Il y a bel et bien ré-érection et ré-élection de ce que Genet aura cru distancer dans le dernier texte sur Rembrandt, ce qu’il croyait perdu parce que définitivement refusé, à jamais sorti de l’usage érotique de la fonction spéculaire. La première apparition de Genet sur la scène politique américaine est par conséquent l’occasion de voir s’actualiser la configuration d’une érotique de l’ennemi — momentanément concentrée sur la police de Chicago — où le sujet du regard est lui-même reconstitué à partir d’une érotique que l’on verrait réinvestie par la fonction du simulacre, de l’image comme stricte apparence, exhibition plastique ou ornement frontal.
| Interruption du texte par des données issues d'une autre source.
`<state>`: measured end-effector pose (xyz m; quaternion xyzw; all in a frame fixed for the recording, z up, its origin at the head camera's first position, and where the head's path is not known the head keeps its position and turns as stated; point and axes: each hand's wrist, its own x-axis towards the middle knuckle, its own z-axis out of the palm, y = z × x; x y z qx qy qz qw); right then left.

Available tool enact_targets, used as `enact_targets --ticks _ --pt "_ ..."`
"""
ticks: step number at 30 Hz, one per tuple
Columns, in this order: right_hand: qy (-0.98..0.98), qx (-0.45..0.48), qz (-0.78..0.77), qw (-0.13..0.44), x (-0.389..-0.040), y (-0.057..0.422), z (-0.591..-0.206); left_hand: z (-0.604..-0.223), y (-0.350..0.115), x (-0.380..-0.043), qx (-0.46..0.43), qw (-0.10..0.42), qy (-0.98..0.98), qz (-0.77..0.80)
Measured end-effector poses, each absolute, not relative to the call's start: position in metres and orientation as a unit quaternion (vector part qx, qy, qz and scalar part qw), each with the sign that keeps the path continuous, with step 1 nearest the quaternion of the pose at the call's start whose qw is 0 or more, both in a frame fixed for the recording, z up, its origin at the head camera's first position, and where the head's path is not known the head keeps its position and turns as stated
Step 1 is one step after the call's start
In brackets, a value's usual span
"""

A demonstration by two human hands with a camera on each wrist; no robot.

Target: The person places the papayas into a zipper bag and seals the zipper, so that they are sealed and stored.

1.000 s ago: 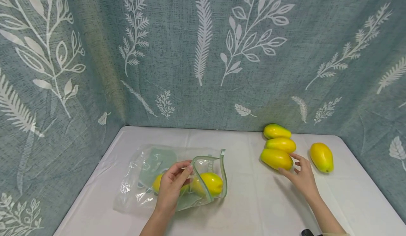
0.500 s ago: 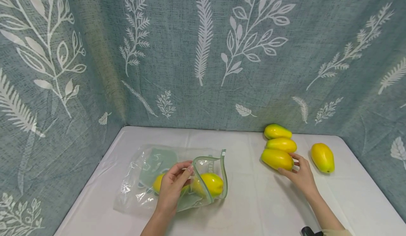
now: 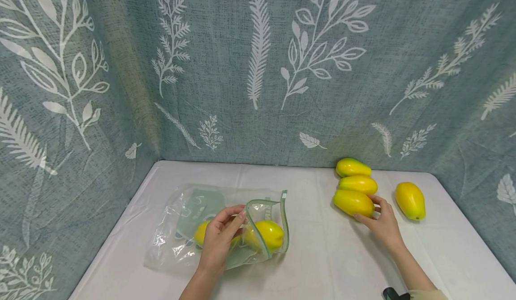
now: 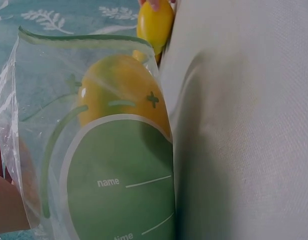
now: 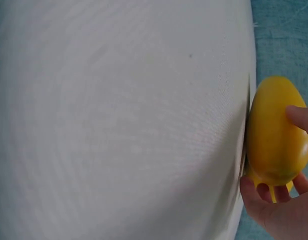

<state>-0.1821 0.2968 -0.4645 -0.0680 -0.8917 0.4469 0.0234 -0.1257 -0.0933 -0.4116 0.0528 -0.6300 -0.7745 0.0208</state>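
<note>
A clear zip bag (image 3: 189, 215) with a green rim lies on the white table (image 3: 314, 264), its mouth facing right. My left hand (image 3: 231, 219) pinches the near edge of the mouth and holds it up. Inside are a yellow fruit (image 3: 269, 233) by the mouth and another (image 3: 200, 233) deeper in. The left wrist view shows the bag's green label (image 4: 118, 180) over the inner fruit (image 4: 121, 90). My right hand (image 3: 376, 211) curls its thumb and fingers round the nearest yellow fruit (image 3: 352, 202), which lies on the table. The right wrist view shows that fruit (image 5: 276, 132) in the fingers (image 5: 299, 117).
Two more yellow-green fruits (image 3: 358, 184) (image 3: 352, 167) lie in a row behind the held one, and a third (image 3: 410, 200) lies apart to the right. A leaf-patterned teal cloth (image 3: 258, 67) walls the table at the back and both sides.
My right hand's fingers have drawn slightly closer round the nearest fruit. The left hand and the bag have stayed where they were.
</note>
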Motion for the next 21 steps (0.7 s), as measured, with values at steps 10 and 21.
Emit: enact_targets --ticks 10,21 --pt "-0.892 -0.07 0.446 0.026 -0.1826 0.2978 -0.4658 -0.4116 -0.0921 -0.1255 0.054 0.019 -0.628 -0.776" --pt "-0.897 -0.06 0.436 0.034 -0.1825 0.2985 -0.4671 -0.4134 -0.0912 -0.125 0.047 0.019 -0.625 -0.779"
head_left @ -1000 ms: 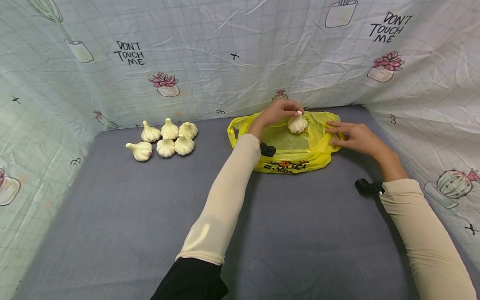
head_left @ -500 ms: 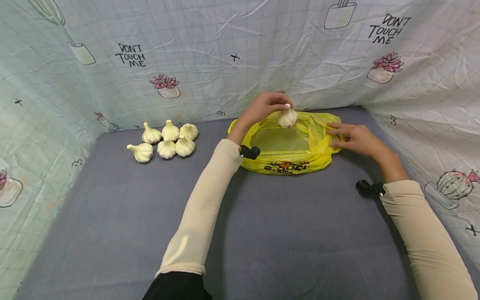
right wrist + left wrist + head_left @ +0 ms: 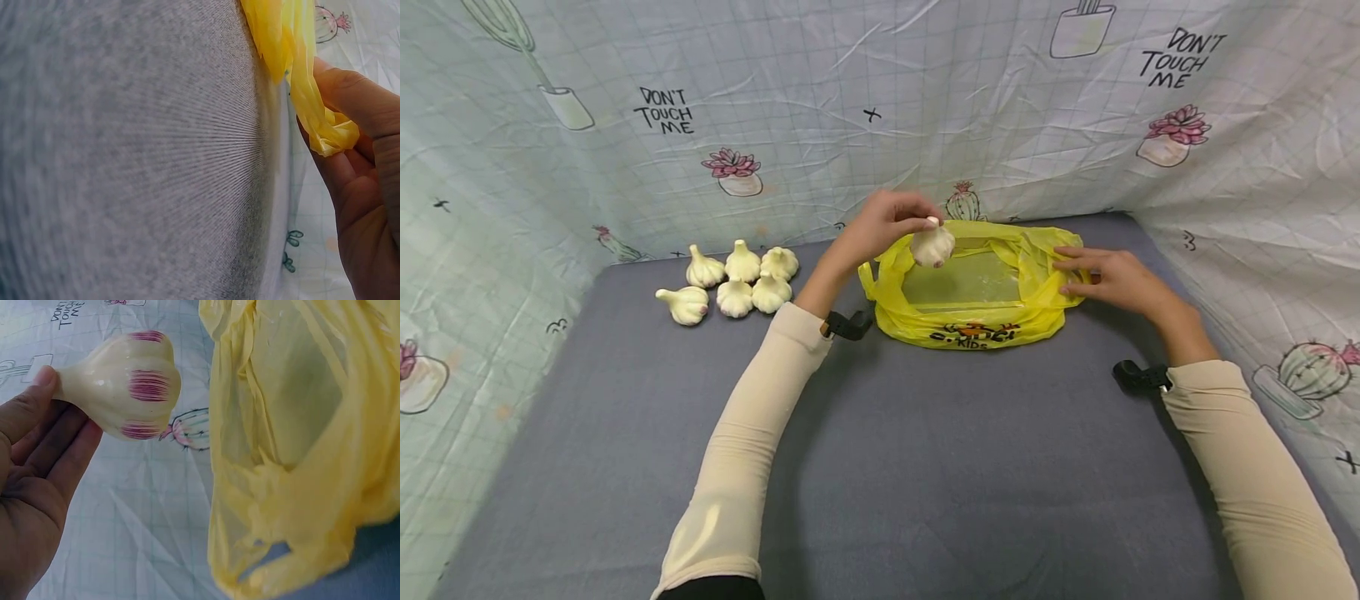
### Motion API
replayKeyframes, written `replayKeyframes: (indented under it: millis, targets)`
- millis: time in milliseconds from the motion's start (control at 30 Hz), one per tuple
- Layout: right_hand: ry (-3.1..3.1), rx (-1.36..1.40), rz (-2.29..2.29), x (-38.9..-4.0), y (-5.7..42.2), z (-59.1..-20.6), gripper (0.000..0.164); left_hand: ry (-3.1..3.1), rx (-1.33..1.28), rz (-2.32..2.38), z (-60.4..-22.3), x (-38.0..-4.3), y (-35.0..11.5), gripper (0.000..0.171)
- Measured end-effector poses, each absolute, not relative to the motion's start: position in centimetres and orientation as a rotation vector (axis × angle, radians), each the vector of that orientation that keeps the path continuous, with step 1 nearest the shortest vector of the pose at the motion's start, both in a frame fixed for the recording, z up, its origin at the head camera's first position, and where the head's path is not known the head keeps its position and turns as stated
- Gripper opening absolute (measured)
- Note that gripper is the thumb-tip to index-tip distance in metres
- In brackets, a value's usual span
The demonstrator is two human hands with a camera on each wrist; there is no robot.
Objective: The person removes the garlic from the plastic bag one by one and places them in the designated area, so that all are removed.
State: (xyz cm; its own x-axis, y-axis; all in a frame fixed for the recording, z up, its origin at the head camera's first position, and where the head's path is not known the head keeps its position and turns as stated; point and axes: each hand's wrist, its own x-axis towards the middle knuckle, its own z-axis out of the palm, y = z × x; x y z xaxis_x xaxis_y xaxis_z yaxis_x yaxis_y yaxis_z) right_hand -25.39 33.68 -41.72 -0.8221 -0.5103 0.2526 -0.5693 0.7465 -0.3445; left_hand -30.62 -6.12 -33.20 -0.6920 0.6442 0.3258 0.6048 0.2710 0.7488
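My left hand (image 3: 883,223) pinches a garlic bulb (image 3: 932,247) by its stem, above the left rim of a yellow plastic bag (image 3: 1000,321). The left wrist view shows the bulb (image 3: 134,384) as glossy cream with purple streaks, apart from the bag (image 3: 294,506). My right hand (image 3: 1116,279) is at the bag's right side; in the right wrist view its thumb and fingers (image 3: 350,87) pinch the bunched yellow plastic (image 3: 325,128). The bag's mouth gapes upward, and dark print marks its front. Several more garlic bulbs (image 3: 735,297) stand in a group at the left.
The table wears a grey cloth (image 3: 925,467). A patterned white sheet (image 3: 865,75) hangs close behind the bag and along both sides. One garlic bulb (image 3: 687,306) in the group lies tipped, its stem pointing left.
My left hand has moved left with the garlic bulb, from over the bag's middle to its left rim. The right hand has stayed at the bag's right side.
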Motion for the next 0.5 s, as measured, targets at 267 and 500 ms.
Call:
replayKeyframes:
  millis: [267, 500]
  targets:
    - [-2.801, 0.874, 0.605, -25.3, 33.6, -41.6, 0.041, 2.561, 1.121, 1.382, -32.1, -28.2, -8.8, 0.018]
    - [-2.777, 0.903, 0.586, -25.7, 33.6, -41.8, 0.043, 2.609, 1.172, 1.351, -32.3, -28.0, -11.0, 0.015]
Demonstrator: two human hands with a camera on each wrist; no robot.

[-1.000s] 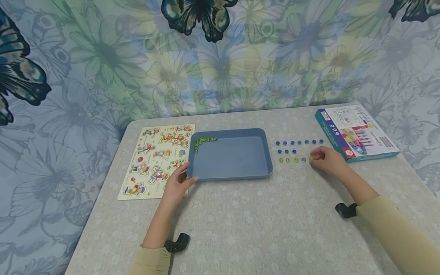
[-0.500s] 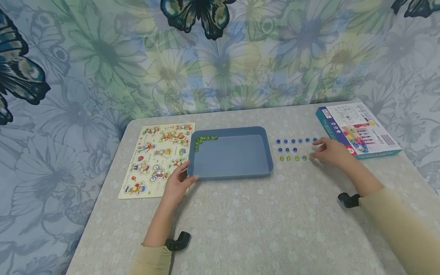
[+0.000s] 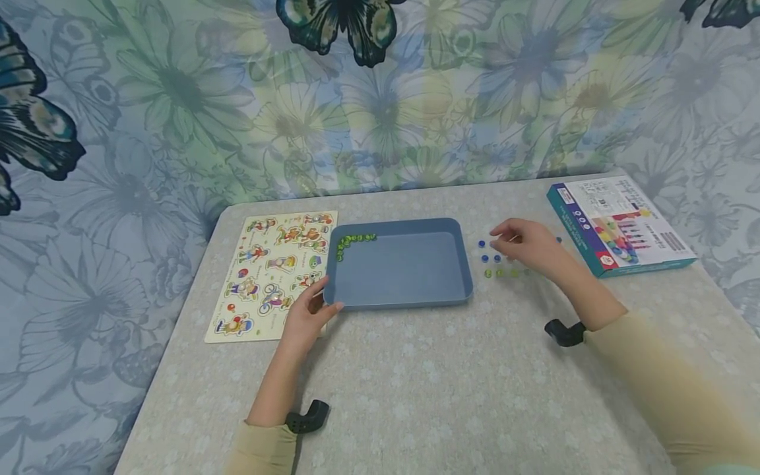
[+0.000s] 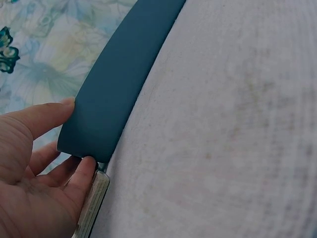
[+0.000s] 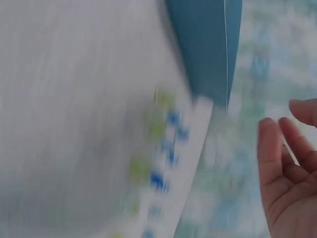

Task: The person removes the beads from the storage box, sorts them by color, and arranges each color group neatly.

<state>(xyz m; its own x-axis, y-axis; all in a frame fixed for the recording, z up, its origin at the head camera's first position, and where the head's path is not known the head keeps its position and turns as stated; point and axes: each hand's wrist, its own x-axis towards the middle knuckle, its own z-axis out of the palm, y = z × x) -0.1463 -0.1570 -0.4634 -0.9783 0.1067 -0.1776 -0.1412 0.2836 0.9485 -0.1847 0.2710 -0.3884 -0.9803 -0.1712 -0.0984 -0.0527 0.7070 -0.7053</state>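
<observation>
Nearest, my two sleeves [image 3: 261, 452], tan, each with a black wrist camera [image 3: 307, 417] at the cuff. Below them, the worktop [image 3: 415, 382], pale and patterned.

My left hand [image 3: 305, 322]: thumb and fingers gripping the near left corner of the tray, the forearm passing just beside the near end of the picture board [image 3: 261, 264].

Tray [image 3: 404, 270]: blue-grey, rectangular, shallow, flat on the worktop midway between board and loose beads. In its far left corner, green beads [image 3: 361, 237] set in an L along the far and left walls.

Picture board: cream, printed with coloured figures, lying close along the tray's left side; my hand covers part of its near right edge.

Green row [image 3: 501, 273]: loose beads to the right of the tray, on the worktop.

My right hand [image 3: 525, 245]: over the rows, fingers bent towards the thumb; I cannot tell whether a bead sits between the tips. It blocks sight of much of the blue beads [image 3: 484, 258]; one shows past it, near the box.

Box [image 3: 623, 224]: flat, printed, teal-sided, at the far right.

Farthest, a flowered cloth [image 3: 386, 125] with dark butterflies [image 3: 368, 36].
</observation>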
Cependant, quelque chose a changé dans cette confrontation. Confrontation érotique, mais qui est tout de même structurée dans un rapport entre ennemi et ennemi, entre moi et les flics, entre moi et les tenants de l’ordre et du pouvoir policier. « Au moment où nous quittons la Convention démocrate, écrit Genet à la fin de son texte, un jeune policier fixe les yeux sur moi. Notre échange de regards est déjà en soi un règlement de comptes : il a compris que je suis l’ennemi » (ED, 319). Il s’agit donc d’un règlement de comptes et d’une reconnaissance mutuelle, mais qui se positionne à l’inverse de la rencontre dans le train tout en rétablissant le regard sur la même ligne spéculaire. Je suis l’ennemi, c’est-à-dire qu’entre moi et l’autre, entre l’un-l’autre, la différence (politique) est irréductible. Entre lui et moi, je ne saurais reconnaître la désolante continuité du même. Rien de moi ne peut s’écouler ni en lui ni en eux. Le corps policier n’en demeure pas moins l’objet d’une « réverbération », comme dit Genet pour décrire la rencontre amoureuse (CQR, 30). Il est l’occasion d’un jeu spéculaire en même temps que d’une invention érotique, mais il demeure fermé à tout autre échange qui viserait à confondre le sujet et son autre. Il est lui-même cette frontière qu’il incarne et qu’il actualise du fait de l’obscénité de son uniforme et du monde qu’il représente. Autant dire que loin d’être le même, il est de l’autre côté.